In a dream world, a brain break requires students to cross their midline (the invisible line drawn from the top of their head straight down through the center of their body). I have written about this before, after first hearing it from Michele Whaley! Crossing the midline–meaning a left body part crosses in front or behind the left side of the body–encourages communication between the brain’s left and right hemispheres. We want BOTH sides of their brains to be firing so that their full mind can participate in the learning.
BEST BRAIN BREAKS
Here are a few of my favorites–some new, and some old!
HOUSE ROCK TREE
- Students move around the room, ideally to music.
- Teacher [pauses music and] shouts out, “HOUSE ROCK TREE” (in the target language–in my case, this would be “CASA PIEDRA ÁRBOL”).

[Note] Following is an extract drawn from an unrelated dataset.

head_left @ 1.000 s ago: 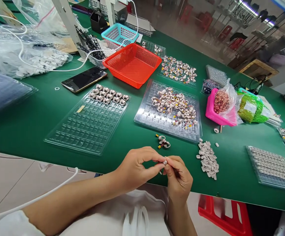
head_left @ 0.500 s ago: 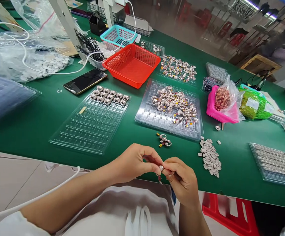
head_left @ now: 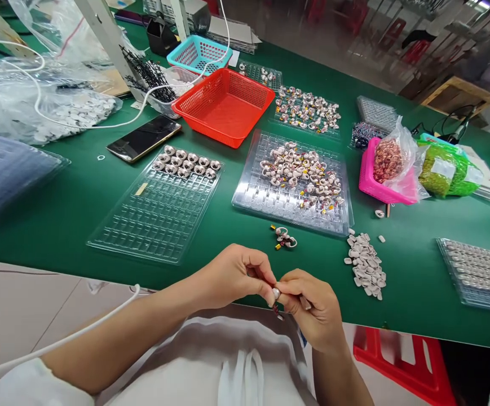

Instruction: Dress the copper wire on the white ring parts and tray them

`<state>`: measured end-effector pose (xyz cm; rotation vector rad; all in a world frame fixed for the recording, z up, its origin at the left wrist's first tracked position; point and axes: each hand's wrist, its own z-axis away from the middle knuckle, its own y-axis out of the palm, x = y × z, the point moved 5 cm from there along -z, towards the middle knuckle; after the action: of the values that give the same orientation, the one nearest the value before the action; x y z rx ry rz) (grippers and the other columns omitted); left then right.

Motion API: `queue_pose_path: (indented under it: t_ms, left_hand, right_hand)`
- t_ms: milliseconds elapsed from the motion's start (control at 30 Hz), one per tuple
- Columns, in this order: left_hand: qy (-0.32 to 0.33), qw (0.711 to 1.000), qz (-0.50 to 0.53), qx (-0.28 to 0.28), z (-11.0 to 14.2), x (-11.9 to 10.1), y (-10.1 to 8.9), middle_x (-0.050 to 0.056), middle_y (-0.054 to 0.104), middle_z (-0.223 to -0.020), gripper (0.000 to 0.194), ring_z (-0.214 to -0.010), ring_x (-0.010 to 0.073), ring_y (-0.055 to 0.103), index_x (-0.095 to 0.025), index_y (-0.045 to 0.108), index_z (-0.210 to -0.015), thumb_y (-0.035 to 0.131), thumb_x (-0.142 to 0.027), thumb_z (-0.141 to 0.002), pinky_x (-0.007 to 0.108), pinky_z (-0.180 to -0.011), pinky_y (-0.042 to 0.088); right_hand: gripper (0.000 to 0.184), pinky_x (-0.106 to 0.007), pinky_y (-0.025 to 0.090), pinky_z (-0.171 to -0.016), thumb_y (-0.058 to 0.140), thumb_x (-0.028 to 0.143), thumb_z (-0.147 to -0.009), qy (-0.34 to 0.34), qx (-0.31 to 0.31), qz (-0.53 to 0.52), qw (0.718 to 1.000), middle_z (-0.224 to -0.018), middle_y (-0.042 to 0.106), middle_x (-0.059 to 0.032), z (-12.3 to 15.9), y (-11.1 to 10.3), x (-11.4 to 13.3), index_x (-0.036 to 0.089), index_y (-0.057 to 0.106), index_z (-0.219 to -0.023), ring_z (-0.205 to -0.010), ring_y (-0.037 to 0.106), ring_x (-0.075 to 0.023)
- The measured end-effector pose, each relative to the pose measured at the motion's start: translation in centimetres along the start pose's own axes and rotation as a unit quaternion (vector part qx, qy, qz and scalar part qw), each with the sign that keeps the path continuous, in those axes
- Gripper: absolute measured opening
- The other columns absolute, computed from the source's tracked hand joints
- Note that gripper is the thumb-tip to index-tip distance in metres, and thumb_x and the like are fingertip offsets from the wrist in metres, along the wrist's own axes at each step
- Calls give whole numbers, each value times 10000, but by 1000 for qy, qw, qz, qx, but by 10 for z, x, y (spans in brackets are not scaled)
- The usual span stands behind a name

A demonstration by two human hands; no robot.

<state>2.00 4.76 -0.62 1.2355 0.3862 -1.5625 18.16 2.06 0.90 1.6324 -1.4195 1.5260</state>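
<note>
My left hand (head_left: 247, 276) and my right hand (head_left: 312, 304) meet at the table's front edge. Both pinch a small silvery part with a dark red tail (head_left: 276, 293), which hangs below the fingertips; most of it is hidden. A small pale piece (head_left: 305, 303) shows among the curled fingers of my right hand. Just beyond the hands lie a few white ring-shaped parts with dark red strips and yellow ends (head_left: 285, 239). To the right is a heap of small pale oval pads (head_left: 365, 265). A clear tray (head_left: 143, 231) at the left carries shiny silvery parts (head_left: 185, 162) in its far rows.
Stacked clear trays (head_left: 253, 197) hold a pile of similar white parts. Behind stand a red basket (head_left: 223, 107) and a blue basket (head_left: 200, 53). A phone (head_left: 143, 138), a white cable (head_left: 138, 121), a pink basket (head_left: 371, 180) and another loaded tray (head_left: 477, 270) surround the work area.
The view has shifted slightly. My hands stay pinched together on the small silvery part, which has turned a little. A pale piece shows more clearly in my right hand's fingers.
</note>
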Motion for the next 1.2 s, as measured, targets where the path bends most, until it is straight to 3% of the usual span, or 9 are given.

- Students QUICKLY form groups of three and as fast as possible each one takes on a unique role: (1) HOUSE: Stand with arms over head in triangular shape so that it looks like a roof (2) ROCK: Squat, tuck head, and put arms over head as if protecting it from falling debris; to look as rock-like as possible! (3) TREE: Stand with arms raised in the “Y” shape (like from YMCA) to form branches stretching upward and outward to the sky!

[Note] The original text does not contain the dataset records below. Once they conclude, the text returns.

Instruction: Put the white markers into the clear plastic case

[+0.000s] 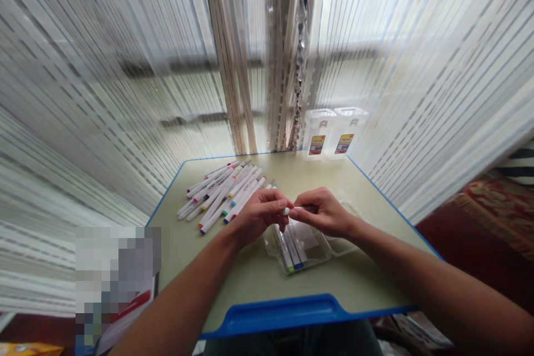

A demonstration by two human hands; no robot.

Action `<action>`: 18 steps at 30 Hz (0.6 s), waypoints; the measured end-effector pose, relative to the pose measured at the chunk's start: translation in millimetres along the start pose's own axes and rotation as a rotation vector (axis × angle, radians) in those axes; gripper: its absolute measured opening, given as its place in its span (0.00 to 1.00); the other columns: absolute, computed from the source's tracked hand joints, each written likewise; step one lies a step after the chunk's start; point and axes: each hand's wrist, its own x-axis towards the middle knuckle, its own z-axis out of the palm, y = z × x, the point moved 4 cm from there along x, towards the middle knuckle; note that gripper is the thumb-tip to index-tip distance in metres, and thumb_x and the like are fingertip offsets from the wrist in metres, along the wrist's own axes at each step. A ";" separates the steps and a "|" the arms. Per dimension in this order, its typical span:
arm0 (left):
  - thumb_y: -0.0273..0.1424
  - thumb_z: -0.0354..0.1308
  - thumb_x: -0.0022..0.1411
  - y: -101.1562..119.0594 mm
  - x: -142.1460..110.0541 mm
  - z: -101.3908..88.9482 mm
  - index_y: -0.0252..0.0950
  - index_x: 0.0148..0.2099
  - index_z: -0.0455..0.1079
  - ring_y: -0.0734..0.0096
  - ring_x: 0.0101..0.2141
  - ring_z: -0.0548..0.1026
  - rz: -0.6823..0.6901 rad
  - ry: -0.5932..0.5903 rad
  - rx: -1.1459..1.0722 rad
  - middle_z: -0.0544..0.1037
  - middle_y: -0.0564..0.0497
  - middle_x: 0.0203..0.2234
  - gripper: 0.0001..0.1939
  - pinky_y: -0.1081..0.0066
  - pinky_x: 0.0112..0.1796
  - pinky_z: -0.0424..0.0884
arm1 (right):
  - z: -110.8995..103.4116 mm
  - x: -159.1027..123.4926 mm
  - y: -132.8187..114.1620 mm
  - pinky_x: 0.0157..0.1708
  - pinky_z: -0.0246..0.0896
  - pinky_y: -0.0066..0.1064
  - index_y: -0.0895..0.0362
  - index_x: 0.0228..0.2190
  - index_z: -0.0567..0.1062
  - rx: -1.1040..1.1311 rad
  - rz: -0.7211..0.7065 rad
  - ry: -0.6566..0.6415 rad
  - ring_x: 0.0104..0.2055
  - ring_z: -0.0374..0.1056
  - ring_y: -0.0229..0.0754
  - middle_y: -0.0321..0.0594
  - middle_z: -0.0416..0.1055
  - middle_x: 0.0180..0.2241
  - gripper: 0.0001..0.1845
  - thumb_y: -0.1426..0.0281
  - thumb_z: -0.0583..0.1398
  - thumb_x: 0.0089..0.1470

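Above the middle of the table, my left hand [266,208] and my right hand [320,212] meet with fingers pinched around a marker [286,212]. Only its white and green end shows; the rest is hidden by my fingers. Below them lies an open clear plastic case [320,256], its lid folded out to the right and partly under my right hand. A few white markers [291,253] lie along the case's left side, with lime green and blue ends towards me. Left of my hands is a loose pile of white markers [221,194] with differently coloured ends.
Two clear lidded boxes [316,130] with labels stand at the table's back right. The pale green table [242,289] has a blue rim and a blue tray ledge [283,311] at the front. String curtains [167,94] hang behind. Patterned fabric [500,217] lies at the right.
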 end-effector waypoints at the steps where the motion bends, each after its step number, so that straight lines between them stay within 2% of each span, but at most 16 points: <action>1: 0.32 0.67 0.51 0.0 -0.3 0.5 0.29 0.29 0.72 0.74 0.19 0.73 0.008 -0.014 -0.008 0.75 0.50 0.20 0.11 0.74 0.22 0.71 | -0.3 -0.2 0.3 0.19 0.36 0.26 0.61 0.15 0.65 0.012 0.005 0.001 0.20 0.44 0.29 0.28 0.46 0.17 0.24 0.59 0.64 0.52; 4: 0.33 0.66 0.53 0.2 -1.4 2.6 0.29 0.32 0.74 0.74 0.21 0.73 0.046 -0.051 -0.018 0.75 0.49 0.21 0.10 0.74 0.24 0.72 | -1.4 -0.7 1.2 0.19 0.38 0.26 0.62 0.17 0.69 0.093 0.043 0.001 0.20 0.45 0.30 0.29 0.49 0.16 0.23 0.58 0.63 0.52; 10: 0.30 0.67 0.54 -1.0 -1.9 4.4 0.33 0.40 0.78 0.75 0.24 0.75 0.126 -0.086 -0.015 0.78 0.49 0.25 0.10 0.74 0.26 0.73 | -2.2 0.4 -0.3 0.20 0.45 0.25 0.64 0.22 0.76 0.283 0.136 0.001 0.20 0.54 0.32 0.34 0.61 0.16 0.23 0.55 0.61 0.54; 18: 0.30 0.66 0.55 -3.7 0.6 -1.6 0.33 0.41 0.79 0.75 0.23 0.73 0.164 -0.070 0.064 0.78 0.47 0.26 0.10 0.73 0.25 0.70 | -0.1 1.1 0.8 0.20 0.46 0.25 0.64 0.22 0.75 0.351 0.162 -0.007 0.19 0.56 0.32 0.34 0.63 0.16 0.24 0.55 0.60 0.55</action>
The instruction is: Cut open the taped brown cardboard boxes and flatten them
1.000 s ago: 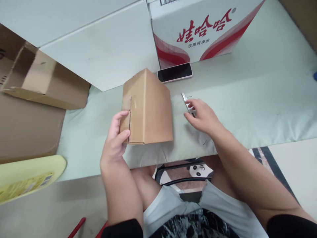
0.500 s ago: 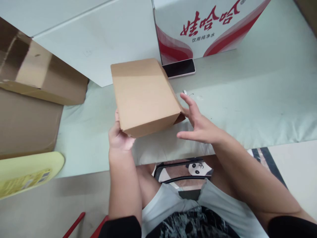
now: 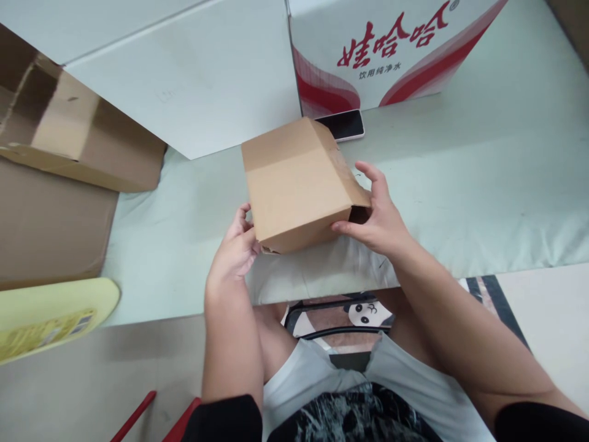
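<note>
Small box (image 3: 294, 184) held tilted over table (image 3: 483, 184), near left corner gripped by left hand (image 3: 237, 248), probably so weight gets carried there. Right hand (image 3: 384, 221) curved round small box's right flap (image 3: 353, 184), seemingly for steadying; some fingers hidden, so firm grip can't be told. Far side of small box kinda hemmed in by white carton (image 3: 197, 80) and phone (image 3: 350, 126); more elbow room offered to its right.
</note>
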### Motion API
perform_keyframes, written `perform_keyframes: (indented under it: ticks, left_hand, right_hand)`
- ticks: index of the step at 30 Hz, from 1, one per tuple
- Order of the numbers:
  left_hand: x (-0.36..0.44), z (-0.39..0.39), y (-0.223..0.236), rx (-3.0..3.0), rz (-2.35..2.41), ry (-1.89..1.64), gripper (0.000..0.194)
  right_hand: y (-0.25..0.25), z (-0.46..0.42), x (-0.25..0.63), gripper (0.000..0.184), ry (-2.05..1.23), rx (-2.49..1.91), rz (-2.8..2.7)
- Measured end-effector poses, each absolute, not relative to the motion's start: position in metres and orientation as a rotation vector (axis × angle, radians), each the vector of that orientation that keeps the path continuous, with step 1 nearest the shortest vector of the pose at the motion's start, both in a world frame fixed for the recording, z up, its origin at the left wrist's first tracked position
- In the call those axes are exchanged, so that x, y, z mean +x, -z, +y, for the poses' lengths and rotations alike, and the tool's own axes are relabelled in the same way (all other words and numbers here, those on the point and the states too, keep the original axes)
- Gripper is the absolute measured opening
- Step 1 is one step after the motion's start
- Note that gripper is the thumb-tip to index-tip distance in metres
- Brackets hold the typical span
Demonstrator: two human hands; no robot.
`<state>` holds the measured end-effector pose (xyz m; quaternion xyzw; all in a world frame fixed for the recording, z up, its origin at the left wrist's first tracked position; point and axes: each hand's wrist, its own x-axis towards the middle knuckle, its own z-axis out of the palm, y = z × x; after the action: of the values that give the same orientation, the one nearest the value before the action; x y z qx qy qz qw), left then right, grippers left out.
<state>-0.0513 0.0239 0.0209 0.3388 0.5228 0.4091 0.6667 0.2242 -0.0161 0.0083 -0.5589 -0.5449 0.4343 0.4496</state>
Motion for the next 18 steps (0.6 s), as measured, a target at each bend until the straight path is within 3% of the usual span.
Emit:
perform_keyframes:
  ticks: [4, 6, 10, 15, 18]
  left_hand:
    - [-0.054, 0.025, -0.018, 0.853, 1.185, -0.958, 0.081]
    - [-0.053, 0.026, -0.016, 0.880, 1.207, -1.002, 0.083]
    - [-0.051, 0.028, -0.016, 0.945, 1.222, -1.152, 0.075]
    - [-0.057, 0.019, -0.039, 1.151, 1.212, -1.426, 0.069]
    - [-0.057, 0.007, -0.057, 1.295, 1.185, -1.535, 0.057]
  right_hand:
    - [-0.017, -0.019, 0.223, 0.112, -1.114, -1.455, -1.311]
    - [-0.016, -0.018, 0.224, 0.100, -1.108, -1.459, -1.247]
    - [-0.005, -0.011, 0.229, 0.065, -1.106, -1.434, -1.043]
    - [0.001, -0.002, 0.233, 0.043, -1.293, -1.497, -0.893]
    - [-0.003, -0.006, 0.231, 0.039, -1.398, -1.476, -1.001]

- [Restart music and] students move around again.
- Repeat Steps 2-4 for 1-2 minutes!
HIGH FIVE – POUND IT
- Students pair up and stand facing each other.
- Partners make a fist with left hands and hold up right hands, palm facing out.
- Partners high five each other with right hands.
- Partners fist bump left fists.
- Partners make a fist with right hands and hold up left hands, palm facing out.
- Partners high five each other with left hands.
- Partners fist bump right fists.
- Repeat for one minute.
I originally learned this game from Charlotte Meyer, who shared it on the FLTeach Listserv.
- Students stand in a circle.
- In order, clockwise around the circle, students count aloud the numbers 1-10. Each student can say one, two, or three numbers when it is their turn (they could say dos, or dos-tres, or dos-tres-cuatro).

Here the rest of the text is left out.